- First baseman
- Born: May 19, 1891 Berlin, German Empire
- Died: April 15, 1975 (aged 83) Toledo, Ohio, U.S.
- Batted: RightThrew: Right

MLB debut
- April 17, 1923, for the Brooklyn Robins

Last MLB appearance
- October 7, 1923, for the St. Louis Browns

MLB statistics
- Batting average: .271
- Home runs: 4
- Runs batted in: 56
- Stats at Baseball Reference

Former teams
- Springfield Senators (minor league) (1912); Monmouth Browns (minor league) (1913);

Teams
- Brooklyn Robins (1923); St. Louis Browns (1923);

= Dutch Schliebner =

German-American baseball player (1891-1975)

Frederick Paul "Dutch" Schliebner (May 19, 1891 – April 15, 1975) was a German-born American professional baseball first baseman. He played for one season in Major League Baseball (MLB) for the Brooklyn Robins and St. Louis Browns.

==Career==
Schliebner was born in Berlin, Germany, in 1891. He started his professional baseball career in 1912 with the Illinois–Indiana–Iowa League's Springfield Senators. Schlieber bounced around the minor leagues for the rest of the decade, also playing in the Central Association (Monmouth Browns) in 1913, Western League, Texas League, and American Association. During that time, he had a batting average under .300 in every season except 1916, when he batted .310 with 16 home runs.

In 1922, Schliebner went to the Southern Association's Little Rock Travelers and batted a career-high .354. He led the league in hits (194) and was second in batting average. The following season, Schliebner made it to the major leagues with the Brooklyn Robins. He played 19 games for them in April and May before being traded to the St. Louis Browns, in exchange for Dutch Henry and cash. The Browns' Hall of Fame first baseman, George Sisler, was out the entire season with sinusitis which affected his vision, and Schliebner was his replacement. He batted .275 in his next 127 games.

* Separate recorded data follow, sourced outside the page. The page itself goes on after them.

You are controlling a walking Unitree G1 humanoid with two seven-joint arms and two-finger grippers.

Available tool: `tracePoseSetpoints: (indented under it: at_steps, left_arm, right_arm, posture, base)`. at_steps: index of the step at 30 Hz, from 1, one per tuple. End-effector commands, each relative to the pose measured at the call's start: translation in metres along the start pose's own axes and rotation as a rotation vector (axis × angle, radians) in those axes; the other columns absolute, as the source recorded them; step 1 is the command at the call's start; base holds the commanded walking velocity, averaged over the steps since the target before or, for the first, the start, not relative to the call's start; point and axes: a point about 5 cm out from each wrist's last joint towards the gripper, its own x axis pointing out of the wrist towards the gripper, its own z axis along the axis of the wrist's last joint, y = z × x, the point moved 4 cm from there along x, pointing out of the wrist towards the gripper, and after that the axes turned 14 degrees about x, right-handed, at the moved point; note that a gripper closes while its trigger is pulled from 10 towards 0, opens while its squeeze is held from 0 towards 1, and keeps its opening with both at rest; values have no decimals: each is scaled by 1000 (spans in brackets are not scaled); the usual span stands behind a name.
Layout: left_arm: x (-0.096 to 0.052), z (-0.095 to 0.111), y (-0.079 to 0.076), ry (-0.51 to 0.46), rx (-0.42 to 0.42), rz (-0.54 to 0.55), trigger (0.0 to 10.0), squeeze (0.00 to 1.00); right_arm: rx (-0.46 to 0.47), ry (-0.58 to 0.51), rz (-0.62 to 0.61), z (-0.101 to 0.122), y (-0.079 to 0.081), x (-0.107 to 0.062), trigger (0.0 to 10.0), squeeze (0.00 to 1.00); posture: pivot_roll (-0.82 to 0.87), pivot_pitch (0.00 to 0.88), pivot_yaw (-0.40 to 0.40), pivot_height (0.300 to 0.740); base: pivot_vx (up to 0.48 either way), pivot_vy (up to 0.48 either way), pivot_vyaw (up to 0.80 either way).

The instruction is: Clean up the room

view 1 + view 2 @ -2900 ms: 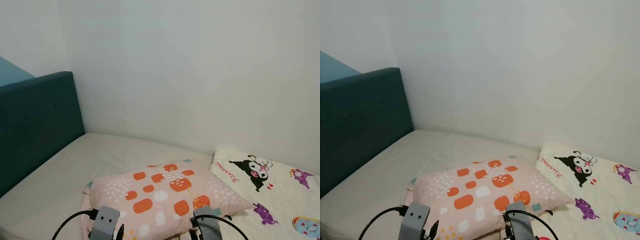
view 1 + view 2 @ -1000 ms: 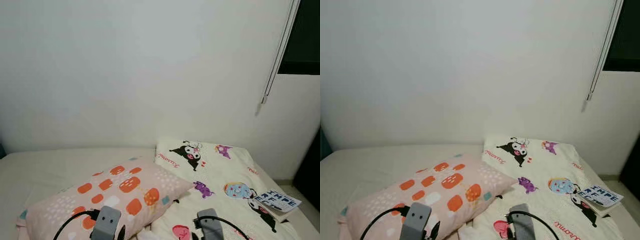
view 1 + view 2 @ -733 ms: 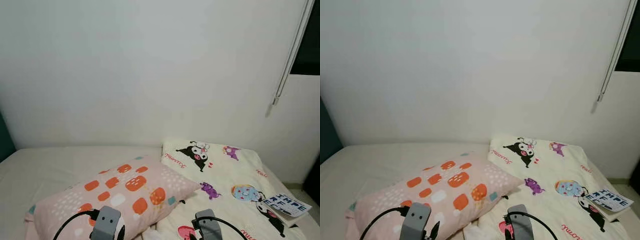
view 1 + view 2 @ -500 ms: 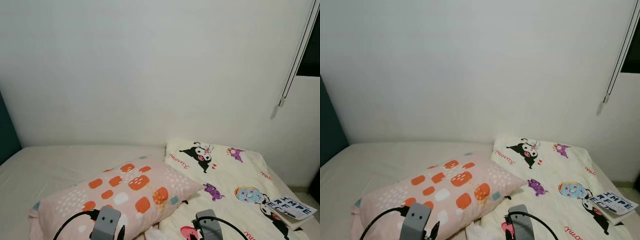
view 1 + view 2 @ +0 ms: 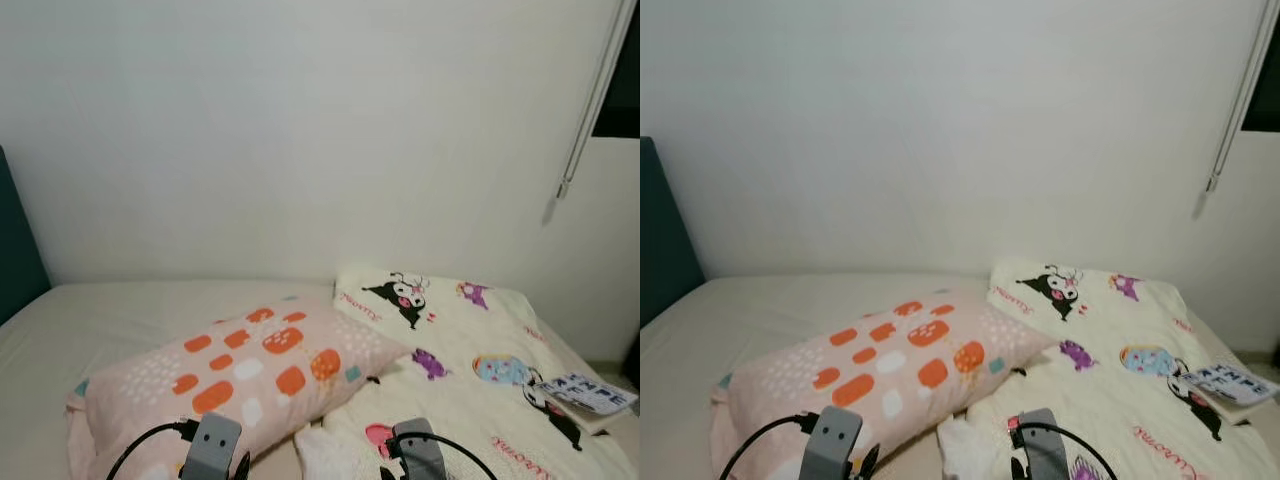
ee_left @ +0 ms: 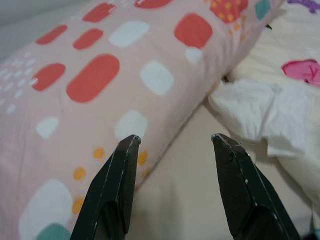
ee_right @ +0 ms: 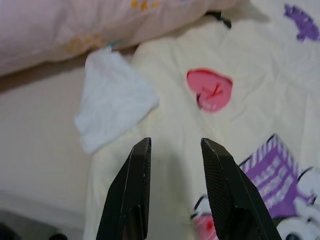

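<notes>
Two grippers hang low over the near edge of the bed (image 5: pixel 150 320), both spread open and holding nothing. Largest on the mattress is the cream cartoon-print blanket (image 5: pixel 470 330), which covers the robot's right half and runs away toward the wall. Red script along its edges looks like a character name, but it is too small and too tilted to read with confidence.

Next is the pink pillow (image 5: pixel 240 365) with orange and white blotches. Its long axis slants from the near left corner up toward the middle of the bed, and its far right corner touches the blanket's edge. The left gripper (image 6: pixel 172 145) hovers just above the pillow's near long edge, so that arm is the nearer one for lifting or straightening it.

A booklet (image 5: pixel 590 393) lies on the blanket at the far right, well apart from both arms. Its cover carries bold block letters that seem to read "IMPE", with a second line too blurred to read.

Smallest is a crumpled white tissue (image 7: pixel 114 99), lying in the gap just beside the pillow's near corner and touching the blanket. The right gripper (image 7: pixel 175 150) points almost straight at it, and I judge that arm better placed to pick it up.
</notes>
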Motion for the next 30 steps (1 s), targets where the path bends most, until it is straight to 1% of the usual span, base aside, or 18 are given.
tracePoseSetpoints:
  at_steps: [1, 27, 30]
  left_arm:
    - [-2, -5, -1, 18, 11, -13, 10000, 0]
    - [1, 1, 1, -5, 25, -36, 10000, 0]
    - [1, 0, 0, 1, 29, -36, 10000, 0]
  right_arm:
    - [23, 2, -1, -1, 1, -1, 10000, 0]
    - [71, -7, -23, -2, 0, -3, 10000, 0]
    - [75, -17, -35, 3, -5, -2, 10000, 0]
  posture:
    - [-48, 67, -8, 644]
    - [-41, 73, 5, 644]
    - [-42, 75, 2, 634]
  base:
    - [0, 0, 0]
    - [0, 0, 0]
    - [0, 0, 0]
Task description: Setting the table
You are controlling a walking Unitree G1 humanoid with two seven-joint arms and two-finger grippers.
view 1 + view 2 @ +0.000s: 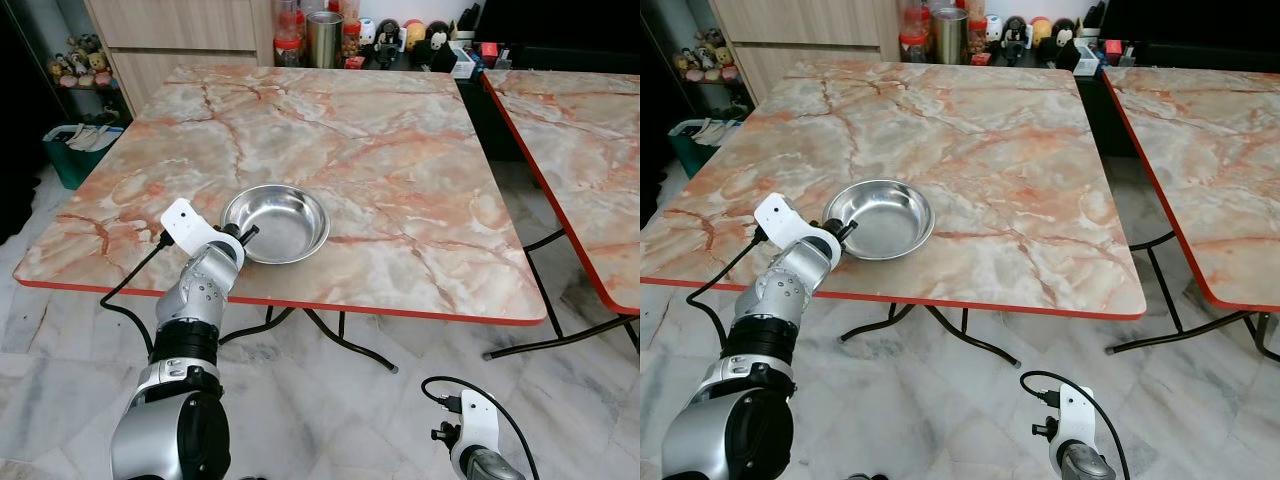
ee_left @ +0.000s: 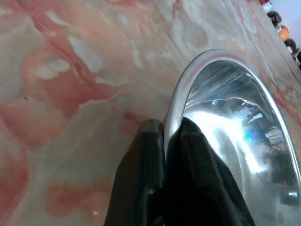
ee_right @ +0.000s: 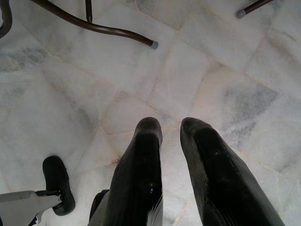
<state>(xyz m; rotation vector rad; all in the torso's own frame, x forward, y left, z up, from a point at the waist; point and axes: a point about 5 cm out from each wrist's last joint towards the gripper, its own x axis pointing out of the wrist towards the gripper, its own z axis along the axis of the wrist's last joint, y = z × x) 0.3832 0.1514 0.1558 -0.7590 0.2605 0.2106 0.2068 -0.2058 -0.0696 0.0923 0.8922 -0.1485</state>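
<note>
steel bowl [image 1: 277,222] sits on the marble worktop [image 1: 400,160], near its front edge, left of centre. left pincer [image 2: 164,136] pinched shut on the bowl's near rim, one finger outside, one inside. right pincer [image 3: 170,129] hangs idle over the floor, fingers slightly parted, holding nothing. judgement: thin rim grip, so keep the bowl level, move slowly, lower until flat on the worktop before letting go; a tilt could slip it.

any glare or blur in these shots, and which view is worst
Left wrist view is worst: a blown-out white glare inside the steel bowl, with the left tool pinching its rim, close and soft. Left eye view is sharp, with a mild sheen on the marble table. Right wrist view: the right tool looms dark over an evenly lit floor.
</note>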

Sisler returned to the team in 1924, and Schliebner returned to the minors. He played five more seasons in the American Association and Texas League before his professional baseball career ended in 1928. In 15 minor league seasons, he batted .286 and accumulated 2,053 hits.

Schliebner died in Toledo, Ohio, in 1975 and was buried in Toledo Memorial Park Cemetery.